INSTRUCTIONS FOR THE TASK >> Write every line below out again exactly, images omitted.

INPUT DATA >>
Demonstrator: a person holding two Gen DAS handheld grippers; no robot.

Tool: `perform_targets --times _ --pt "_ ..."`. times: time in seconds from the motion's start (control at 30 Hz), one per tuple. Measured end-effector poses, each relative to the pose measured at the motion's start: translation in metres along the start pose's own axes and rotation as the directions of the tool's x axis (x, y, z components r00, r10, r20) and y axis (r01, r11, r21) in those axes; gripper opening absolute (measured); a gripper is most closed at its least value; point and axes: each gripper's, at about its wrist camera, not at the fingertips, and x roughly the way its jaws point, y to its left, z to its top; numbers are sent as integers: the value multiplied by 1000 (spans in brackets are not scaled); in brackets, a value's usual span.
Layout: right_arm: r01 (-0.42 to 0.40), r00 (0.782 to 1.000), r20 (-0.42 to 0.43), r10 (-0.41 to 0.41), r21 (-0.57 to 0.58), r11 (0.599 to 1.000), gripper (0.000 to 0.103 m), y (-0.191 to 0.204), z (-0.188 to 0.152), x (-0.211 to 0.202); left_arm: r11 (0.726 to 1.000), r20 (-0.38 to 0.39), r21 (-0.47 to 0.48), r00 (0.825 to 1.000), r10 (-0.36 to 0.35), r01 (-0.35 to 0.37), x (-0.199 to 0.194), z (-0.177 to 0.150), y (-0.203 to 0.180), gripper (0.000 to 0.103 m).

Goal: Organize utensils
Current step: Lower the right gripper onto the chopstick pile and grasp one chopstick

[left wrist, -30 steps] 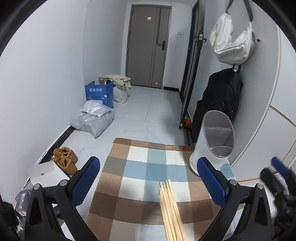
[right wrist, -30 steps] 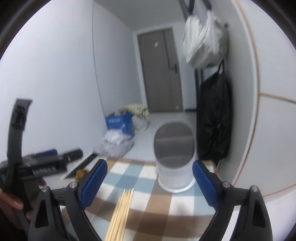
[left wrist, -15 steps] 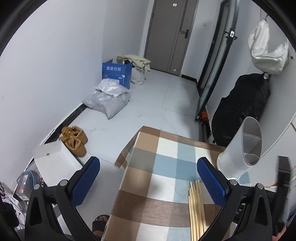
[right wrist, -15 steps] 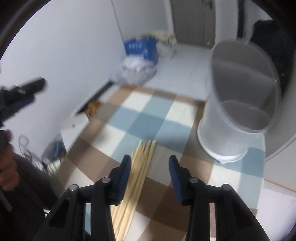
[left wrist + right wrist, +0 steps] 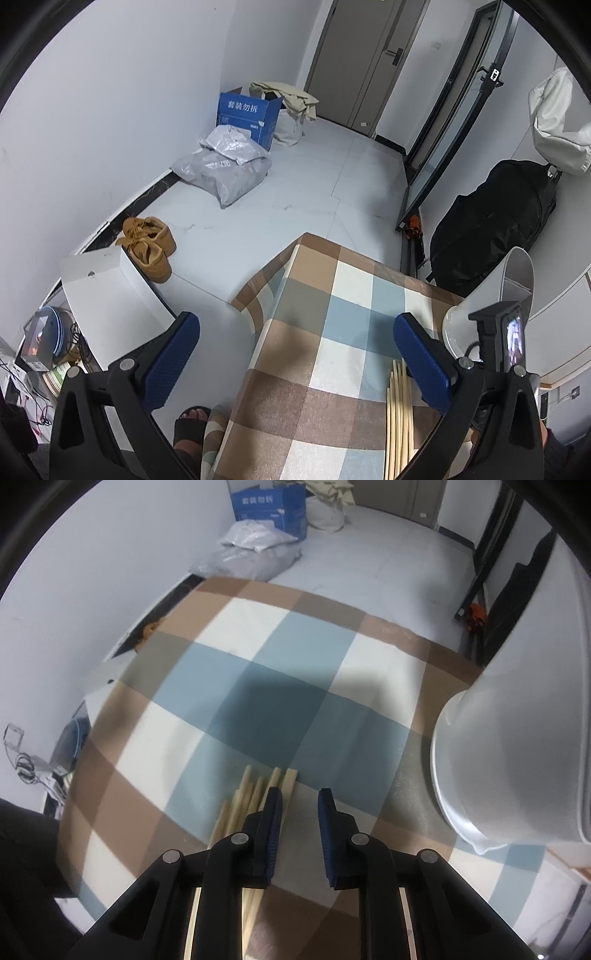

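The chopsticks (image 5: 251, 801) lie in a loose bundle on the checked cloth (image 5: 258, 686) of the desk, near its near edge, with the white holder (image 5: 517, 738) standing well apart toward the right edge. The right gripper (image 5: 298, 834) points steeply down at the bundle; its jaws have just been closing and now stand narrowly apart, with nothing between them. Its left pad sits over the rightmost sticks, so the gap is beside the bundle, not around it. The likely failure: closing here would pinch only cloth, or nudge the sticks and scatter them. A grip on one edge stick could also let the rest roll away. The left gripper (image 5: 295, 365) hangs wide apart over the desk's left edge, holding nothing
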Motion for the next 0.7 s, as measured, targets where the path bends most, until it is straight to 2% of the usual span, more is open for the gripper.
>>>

TASK RESPONSE >>
Demonstrator: a person holding two Gen DAS handheld grippers; no robot.

Tool: `perform_targets --times _ --pt "_ ..."`. times: time in seconds from the motion's start (control at 30 Hz), one per tuple. Measured end-effector poses, each relative to the pose measured at the motion's start: translation in metres along the start pose's own axes and rotation as the directions of the tool's x axis (x, y, z components r00, r10, r20) and y axis (r01, r11, r21) in those axes; gripper opening absolute (measured); a gripper is most closed at its least value; point and axes: each gripper's, at about its wrist camera, not at the fingertips, and x roughly the way its jaws point, y to its left, z to its top; numbers are sent as integers: the value multiplied by 1000 (spans in brackets are not scaled); in brackets, a value's usual span.
Layout: right_arm: r01 (-0.42 to 0.40), r00 (0.782 to 1.000), r20 (-0.42 to 0.43), r10 (-0.41 to 0.41), r21 (-0.57 to 0.58), r11 (0.599 to 1.000), gripper (0.000 to 0.103 m), y (-0.191 to 0.204), z (-0.188 to 0.152), x (-0.211 to 0.202); left_arm: r11 (0.726 to 1.000), r20 (-0.38 to 0.39), r21 (-0.47 to 0.48), r00 (0.825 to 1.000), r10 (-0.36 to 0.35), r01 (-0.35 to 0.37), x (-0.199 to 0.194), z (-0.177 to 0.150), y (-0.203 to 0.180), gripper (0.000 to 0.103 m).

Goal: Organize utensils
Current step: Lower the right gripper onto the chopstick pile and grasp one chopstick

[left wrist, -30 steps] 
[right wrist, -30 steps] 
[left wrist, -15 steps] 
[right wrist, -15 steps] 
[left wrist + right wrist, +0 steps] 

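The chopsticks (image 5: 251, 801) lie in a loose bundle on the checked cloth (image 5: 258, 686) of the desk, near its near edge, with the white holder (image 5: 517, 738) standing well apart toward the right edge. The right gripper (image 5: 298, 834) points steeply down at the bundle; its jaws have just been closing and now stand narrowly apart, with nothing between them. Its left pad sits over the rightmost sticks, so the gap is beside the bundle, not around it. The likely failure: closing here would pinch only cloth, or nudge the sticks and scatter them. A grip on one edge stick could also let the rest roll away. The left gripper (image 5: 295, 365) hangs wide apart over the desk's left edge, holding nothing
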Motion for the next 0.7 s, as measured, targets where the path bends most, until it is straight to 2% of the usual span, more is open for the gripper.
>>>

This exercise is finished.